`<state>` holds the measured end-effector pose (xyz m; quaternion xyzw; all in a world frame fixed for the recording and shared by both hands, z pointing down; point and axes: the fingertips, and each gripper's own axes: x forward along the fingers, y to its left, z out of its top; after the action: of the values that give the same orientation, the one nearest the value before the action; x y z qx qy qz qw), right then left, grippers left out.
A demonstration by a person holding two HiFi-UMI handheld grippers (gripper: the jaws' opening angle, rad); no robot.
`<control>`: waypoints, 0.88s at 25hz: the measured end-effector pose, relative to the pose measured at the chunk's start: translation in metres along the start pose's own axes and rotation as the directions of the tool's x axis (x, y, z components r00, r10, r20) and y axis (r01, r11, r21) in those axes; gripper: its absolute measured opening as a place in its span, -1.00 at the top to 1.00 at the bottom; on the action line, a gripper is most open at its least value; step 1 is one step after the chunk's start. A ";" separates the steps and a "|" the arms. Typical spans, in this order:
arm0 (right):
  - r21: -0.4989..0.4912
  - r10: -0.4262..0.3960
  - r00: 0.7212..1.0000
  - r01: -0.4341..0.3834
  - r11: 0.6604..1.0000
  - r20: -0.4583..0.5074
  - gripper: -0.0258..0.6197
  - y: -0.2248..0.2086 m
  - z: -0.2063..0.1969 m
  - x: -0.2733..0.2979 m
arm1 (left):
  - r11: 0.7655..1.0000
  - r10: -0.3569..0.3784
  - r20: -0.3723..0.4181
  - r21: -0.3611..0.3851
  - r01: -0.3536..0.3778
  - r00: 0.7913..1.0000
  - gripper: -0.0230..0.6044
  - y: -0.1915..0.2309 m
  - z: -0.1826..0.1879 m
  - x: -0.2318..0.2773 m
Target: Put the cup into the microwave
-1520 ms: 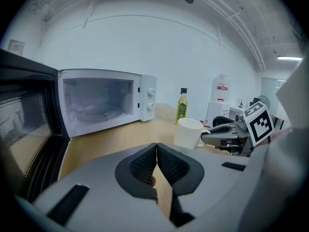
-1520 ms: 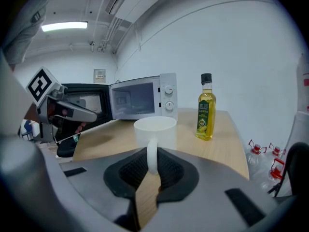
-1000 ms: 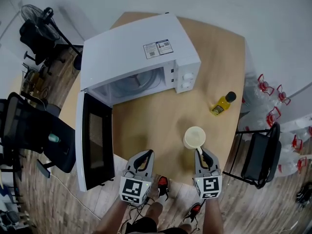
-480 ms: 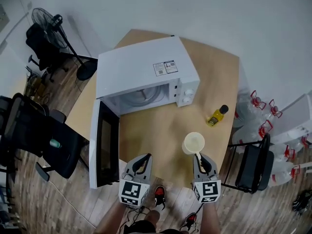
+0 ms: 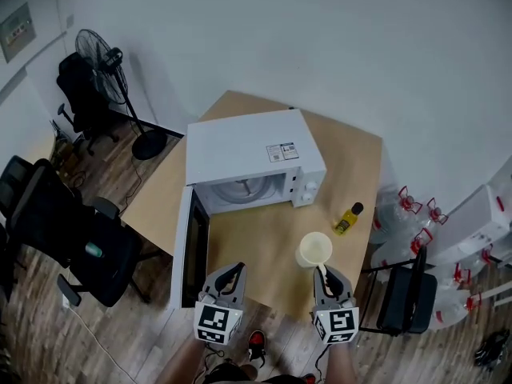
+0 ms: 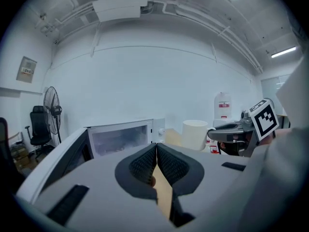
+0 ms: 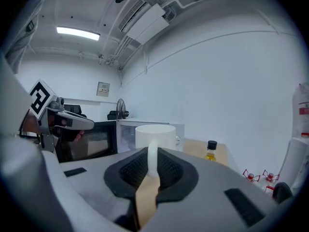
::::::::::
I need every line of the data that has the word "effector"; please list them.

• OUTPUT OF THE EXERCISE:
`<state>` holds the measured end-effector pose (xyz m; quaternion xyzw; all in a world frame fixed for the recording and shared by both hands, z pointing down; point and axes: the fingertips, and each gripper's own axes: x forward along the fingers, y to its left, z out of its top; after the action: of the values that give the same orientation, the one nearest the value before the action; x y z qx qy qz qw), right then left, grippers left out.
`<control>`: waypoints, 0.88s at 25hz: the measured end-effector pose, relative to the pose measured at the chunk's start: translation in metres along the start pose's own axes and rotation as the directions of the tool's x axis (x, y, z components r00, r10, r20) and y axis (r01, r11, r21) in those axes; gripper: its absolute measured opening as a place in its span, -1.00 at the top to 1.00 at the bottom; on the action line, a gripper is most open at its least value; step 1 is one step after the chunk's start. A ";" separates the steps and a "|" the arms. Typical spans, in this order:

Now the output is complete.